# Cape San Blas/ St Joe Peninsula Tarpon



## rummya87 (Jun 24, 2016)

I've heard through the grapevine that their run is a little later than most. I was up there around Memorial day and saw a few on the beaches and in the bay, but not a ton. Curious if making the run over there in the next couple of weeks would be worthwhile? Don't need spots, I have a few over there, just more so general patterns.


----------



## DuckNut (Apr 3, 2009)

Memorial Day??? Labor day is right around the corner.
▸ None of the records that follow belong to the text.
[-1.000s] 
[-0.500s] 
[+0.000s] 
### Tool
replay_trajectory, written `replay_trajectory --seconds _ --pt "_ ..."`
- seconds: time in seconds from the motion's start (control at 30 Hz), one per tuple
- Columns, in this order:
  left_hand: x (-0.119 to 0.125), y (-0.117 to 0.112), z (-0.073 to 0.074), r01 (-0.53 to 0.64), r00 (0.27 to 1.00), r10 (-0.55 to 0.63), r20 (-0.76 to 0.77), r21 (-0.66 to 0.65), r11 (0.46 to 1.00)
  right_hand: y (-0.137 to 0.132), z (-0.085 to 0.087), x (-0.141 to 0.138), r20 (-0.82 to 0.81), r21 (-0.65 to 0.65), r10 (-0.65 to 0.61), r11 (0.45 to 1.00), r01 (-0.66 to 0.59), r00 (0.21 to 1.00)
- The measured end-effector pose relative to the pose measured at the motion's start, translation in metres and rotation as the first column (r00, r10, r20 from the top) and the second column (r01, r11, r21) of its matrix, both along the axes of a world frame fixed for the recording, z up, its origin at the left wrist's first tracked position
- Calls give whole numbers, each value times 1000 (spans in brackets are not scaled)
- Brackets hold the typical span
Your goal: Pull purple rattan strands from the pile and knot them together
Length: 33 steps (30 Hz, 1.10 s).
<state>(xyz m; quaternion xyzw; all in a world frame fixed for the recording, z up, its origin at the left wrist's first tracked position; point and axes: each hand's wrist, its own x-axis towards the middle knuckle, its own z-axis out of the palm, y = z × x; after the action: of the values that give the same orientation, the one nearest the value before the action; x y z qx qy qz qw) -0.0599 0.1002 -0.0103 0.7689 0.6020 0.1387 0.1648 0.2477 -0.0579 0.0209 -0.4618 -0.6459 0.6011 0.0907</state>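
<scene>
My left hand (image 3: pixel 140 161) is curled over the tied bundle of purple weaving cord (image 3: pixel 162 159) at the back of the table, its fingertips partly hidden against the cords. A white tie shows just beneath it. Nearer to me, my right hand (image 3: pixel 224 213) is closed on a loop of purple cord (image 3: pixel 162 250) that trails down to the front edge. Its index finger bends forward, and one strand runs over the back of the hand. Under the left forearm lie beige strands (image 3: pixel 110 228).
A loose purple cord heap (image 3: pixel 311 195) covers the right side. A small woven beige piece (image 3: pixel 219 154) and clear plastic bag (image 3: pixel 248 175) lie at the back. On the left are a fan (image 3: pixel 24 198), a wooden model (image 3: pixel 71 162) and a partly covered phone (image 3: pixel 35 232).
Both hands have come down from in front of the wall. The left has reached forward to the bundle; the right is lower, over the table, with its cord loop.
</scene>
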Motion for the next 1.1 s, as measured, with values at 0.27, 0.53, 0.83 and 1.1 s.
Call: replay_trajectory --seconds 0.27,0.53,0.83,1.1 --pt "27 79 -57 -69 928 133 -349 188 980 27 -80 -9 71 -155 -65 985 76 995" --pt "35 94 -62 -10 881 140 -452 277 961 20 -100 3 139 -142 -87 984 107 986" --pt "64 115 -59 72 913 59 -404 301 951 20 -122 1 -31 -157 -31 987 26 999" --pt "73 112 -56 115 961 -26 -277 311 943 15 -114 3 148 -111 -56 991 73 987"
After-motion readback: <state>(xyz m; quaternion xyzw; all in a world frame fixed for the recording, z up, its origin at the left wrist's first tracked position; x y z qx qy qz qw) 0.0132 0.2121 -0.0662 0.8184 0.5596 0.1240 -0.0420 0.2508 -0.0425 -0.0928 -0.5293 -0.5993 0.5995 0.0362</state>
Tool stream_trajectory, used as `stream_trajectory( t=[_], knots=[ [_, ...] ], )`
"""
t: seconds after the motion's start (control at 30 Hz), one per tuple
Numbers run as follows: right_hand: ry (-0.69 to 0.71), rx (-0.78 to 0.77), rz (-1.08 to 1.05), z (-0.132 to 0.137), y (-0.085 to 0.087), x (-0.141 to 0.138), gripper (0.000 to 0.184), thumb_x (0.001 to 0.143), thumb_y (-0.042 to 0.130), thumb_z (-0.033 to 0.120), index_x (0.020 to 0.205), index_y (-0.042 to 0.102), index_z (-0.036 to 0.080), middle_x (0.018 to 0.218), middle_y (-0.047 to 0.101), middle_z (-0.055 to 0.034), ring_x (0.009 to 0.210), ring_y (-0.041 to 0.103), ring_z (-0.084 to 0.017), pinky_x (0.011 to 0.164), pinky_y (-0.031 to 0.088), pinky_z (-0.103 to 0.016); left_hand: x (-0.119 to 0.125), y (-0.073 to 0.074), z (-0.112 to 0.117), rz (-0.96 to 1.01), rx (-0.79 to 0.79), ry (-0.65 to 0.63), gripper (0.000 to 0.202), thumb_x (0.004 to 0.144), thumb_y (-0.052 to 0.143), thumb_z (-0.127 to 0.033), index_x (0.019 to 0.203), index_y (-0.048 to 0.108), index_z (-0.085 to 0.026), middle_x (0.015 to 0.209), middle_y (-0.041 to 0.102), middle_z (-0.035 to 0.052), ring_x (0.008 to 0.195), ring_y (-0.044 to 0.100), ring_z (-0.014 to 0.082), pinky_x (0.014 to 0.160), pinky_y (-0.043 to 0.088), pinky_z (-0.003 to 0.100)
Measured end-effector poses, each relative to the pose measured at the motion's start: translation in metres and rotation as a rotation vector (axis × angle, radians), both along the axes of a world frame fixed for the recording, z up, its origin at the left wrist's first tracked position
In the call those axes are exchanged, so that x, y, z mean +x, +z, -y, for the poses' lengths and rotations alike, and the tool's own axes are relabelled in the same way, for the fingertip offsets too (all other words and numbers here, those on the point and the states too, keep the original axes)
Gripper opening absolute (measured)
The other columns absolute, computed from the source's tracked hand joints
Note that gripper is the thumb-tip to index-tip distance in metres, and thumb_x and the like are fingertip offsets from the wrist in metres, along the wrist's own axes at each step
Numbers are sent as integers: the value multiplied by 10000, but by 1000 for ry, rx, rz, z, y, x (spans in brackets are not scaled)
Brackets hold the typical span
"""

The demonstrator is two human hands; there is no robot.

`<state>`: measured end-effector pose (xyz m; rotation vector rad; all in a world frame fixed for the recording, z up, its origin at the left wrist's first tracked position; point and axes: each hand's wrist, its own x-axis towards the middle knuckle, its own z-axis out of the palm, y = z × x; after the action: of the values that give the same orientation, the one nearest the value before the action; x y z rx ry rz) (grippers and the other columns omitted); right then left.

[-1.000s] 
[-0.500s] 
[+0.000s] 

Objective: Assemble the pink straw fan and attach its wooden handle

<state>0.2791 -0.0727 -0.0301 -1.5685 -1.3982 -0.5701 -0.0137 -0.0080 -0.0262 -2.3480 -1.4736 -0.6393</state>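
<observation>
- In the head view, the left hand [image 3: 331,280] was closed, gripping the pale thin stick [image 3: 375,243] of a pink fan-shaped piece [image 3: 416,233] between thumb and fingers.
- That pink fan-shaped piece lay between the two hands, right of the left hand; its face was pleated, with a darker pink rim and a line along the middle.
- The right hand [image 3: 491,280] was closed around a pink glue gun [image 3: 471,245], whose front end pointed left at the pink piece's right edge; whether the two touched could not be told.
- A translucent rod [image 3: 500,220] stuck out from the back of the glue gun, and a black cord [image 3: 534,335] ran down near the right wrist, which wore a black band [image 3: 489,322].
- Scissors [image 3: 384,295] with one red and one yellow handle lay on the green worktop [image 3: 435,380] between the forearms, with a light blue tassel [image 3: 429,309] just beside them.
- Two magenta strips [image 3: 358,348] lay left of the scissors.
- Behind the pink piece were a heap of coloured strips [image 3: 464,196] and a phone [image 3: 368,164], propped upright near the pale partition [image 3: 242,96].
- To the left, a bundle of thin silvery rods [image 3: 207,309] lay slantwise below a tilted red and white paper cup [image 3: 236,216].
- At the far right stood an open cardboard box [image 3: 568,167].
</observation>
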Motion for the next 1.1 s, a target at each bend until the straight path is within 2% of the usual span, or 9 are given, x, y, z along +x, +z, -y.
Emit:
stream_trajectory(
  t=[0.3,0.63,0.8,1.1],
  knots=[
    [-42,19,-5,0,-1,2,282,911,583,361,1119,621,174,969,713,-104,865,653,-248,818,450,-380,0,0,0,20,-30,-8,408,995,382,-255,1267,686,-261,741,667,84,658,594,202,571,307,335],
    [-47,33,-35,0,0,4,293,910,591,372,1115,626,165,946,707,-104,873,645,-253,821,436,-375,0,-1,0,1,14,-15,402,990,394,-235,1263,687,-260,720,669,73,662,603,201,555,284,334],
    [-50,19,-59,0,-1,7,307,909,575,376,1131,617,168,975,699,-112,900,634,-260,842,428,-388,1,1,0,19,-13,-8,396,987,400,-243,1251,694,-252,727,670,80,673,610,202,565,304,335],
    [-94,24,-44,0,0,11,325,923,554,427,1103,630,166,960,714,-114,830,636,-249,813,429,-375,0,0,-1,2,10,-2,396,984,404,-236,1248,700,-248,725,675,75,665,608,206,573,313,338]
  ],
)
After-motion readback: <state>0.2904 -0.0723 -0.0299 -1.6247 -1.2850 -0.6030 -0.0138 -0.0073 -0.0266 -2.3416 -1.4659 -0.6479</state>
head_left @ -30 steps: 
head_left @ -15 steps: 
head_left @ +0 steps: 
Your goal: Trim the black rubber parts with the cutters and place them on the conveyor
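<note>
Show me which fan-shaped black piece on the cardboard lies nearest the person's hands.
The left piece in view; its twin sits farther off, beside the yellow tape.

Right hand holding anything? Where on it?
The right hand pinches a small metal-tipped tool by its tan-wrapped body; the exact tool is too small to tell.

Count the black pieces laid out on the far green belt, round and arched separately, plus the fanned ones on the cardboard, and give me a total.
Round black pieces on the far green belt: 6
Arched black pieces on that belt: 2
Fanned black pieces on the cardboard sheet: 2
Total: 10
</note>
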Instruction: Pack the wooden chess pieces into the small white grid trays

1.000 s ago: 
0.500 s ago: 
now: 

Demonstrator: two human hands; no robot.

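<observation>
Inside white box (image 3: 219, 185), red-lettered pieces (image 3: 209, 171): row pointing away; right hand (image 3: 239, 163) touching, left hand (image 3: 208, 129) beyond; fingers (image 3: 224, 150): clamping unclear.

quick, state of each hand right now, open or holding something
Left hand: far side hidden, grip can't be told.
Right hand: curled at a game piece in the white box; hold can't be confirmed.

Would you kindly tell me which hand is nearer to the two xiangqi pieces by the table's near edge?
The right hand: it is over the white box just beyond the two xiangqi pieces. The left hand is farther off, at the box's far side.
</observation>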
Besides, aren't you from J-ville? Mullet will be coming shortly.


----------



## brianBFD (Oct 25, 2017)

I'm going to be in CSB later this week and through the weekend for scalloping, but I wouldn't mind adding another agenda item if there are tarpon there. I did hear there were several cobias caught near the mouth of the bay recently.


----------



## Padre (Jul 29, 2016)

I know here in Destin, tarpon season is over.


----------



## Sublime (Oct 9, 2015)

brianBFD said:


> I'm going to be in CSB later this week and through the weekend for scalloping, but I wouldn't mind adding another agenda item if there are tarpon there. I did hear there were several cobias caught near the mouth of the bay recently.


Reminds me when we were looking for tarpon up and down the beach there and I saw a healthy cobia cruising just a few yards off the sand. We don't see that here in Texas. Very cool.


----------